# 1957? Raleigh roadster bicycle - this weekend's score



## Tyberius (Oct 22, 2018)

Drug this old codger out of a barn in Maryland this weekend. Pretty complete except for saddle, grips and front fender. There's a date/serial code stamped into the seatpost that says DF52533. It has a 3 speed Sturmey Archer dynohub with a 57 date on it. The process of dating these guys seems clear as mud but will look around. Will probably be hitting up the membership for info on a number of topics but am super excited to have it. Will be cleaning up only, not a full restoration - underneath the filth seems pretty intact. Also bough an old Schwinn Jaguar (?) as part of the deal.


----------



## Oilit (Oct 22, 2018)

Schwinn Jaguars and Corvettes had stainless steel fenders. I believe the Tiger had painted fenders in the '50's, and the American never had the three speed hub. That might help I.D. your Schwinn. Both bikes look like they'll need a good bit of work, but the potential is there. Nice find!


----------



## KingSized HD (Oct 30, 2018)

I think @Oilit has it right.
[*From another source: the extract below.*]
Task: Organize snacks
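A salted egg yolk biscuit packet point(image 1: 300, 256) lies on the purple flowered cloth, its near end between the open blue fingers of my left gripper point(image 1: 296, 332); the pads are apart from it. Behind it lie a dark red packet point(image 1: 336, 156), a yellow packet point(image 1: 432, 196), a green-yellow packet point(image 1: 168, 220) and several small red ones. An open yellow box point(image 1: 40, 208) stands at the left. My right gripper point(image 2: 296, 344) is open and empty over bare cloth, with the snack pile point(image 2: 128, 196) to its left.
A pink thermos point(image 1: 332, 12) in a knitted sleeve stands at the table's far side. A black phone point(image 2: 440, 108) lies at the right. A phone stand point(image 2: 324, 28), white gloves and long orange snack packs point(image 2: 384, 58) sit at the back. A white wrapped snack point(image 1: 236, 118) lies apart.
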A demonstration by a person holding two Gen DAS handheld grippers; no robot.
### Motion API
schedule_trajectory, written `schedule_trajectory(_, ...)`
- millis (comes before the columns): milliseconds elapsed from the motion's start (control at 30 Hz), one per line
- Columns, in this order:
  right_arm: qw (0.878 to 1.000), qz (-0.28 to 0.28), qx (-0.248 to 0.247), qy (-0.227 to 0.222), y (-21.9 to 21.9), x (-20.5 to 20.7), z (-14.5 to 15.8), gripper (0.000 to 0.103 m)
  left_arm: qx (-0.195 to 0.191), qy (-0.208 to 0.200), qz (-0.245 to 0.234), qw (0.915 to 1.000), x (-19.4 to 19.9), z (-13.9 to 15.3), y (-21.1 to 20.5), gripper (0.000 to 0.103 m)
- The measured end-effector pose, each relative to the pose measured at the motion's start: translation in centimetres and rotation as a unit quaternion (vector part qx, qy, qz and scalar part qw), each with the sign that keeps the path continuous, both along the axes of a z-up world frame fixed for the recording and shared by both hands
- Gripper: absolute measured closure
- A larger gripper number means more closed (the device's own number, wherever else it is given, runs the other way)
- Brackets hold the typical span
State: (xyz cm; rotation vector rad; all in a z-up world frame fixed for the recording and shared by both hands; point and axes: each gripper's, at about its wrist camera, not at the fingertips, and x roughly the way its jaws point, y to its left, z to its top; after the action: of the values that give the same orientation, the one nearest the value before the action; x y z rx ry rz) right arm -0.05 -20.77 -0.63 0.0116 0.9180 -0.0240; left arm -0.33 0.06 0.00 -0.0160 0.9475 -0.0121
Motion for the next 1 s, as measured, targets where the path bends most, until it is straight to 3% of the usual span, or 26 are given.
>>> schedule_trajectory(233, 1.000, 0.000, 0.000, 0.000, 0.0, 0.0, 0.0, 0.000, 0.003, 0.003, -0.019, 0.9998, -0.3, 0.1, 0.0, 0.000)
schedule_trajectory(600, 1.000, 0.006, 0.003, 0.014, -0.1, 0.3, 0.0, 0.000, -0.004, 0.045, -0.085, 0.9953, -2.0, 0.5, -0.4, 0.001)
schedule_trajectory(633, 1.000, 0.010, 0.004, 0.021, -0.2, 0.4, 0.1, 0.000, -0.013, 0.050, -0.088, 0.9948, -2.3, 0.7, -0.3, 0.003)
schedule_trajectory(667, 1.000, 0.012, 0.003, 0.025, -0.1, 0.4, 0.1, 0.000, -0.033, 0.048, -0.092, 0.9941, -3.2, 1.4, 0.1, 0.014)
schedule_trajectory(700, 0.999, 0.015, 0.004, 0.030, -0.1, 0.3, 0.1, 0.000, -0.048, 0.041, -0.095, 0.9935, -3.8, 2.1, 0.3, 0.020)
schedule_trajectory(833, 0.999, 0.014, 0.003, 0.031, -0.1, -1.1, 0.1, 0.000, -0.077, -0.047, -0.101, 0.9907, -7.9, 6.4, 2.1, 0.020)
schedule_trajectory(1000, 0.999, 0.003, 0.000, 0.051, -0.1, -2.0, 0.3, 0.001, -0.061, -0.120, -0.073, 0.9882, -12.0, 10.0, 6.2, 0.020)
Having painted fenders and 3-speed hub point toward the Tiger model (1955 thru 1957 or 1958 with that chainguard). You will know soon enough....the chainguard should have the silkscreened model name revealed once you wash the grime off. The serial number should be found the lower part of the frame holding the rear axle on the side opposite the chain (the "non-drive axle hanger" in technical terms).   From there you can find an online serial number lookup tool that can provide a frame date or you can ask here in the "Schwinn" forum.


----------



## Tyberius (Oct 30, 2018)

Thanks everyone - can't wait to give both of these guys a bath and see what 20 years worth of barn I can get off of them.


----------



## Sven (Oct 30, 2018)

Nice find. Keep us posted with some pics after a wash .


----------



## 1951 C.W.S (Feb 26, 2019)

boy did you find some gems 
Cheers


----------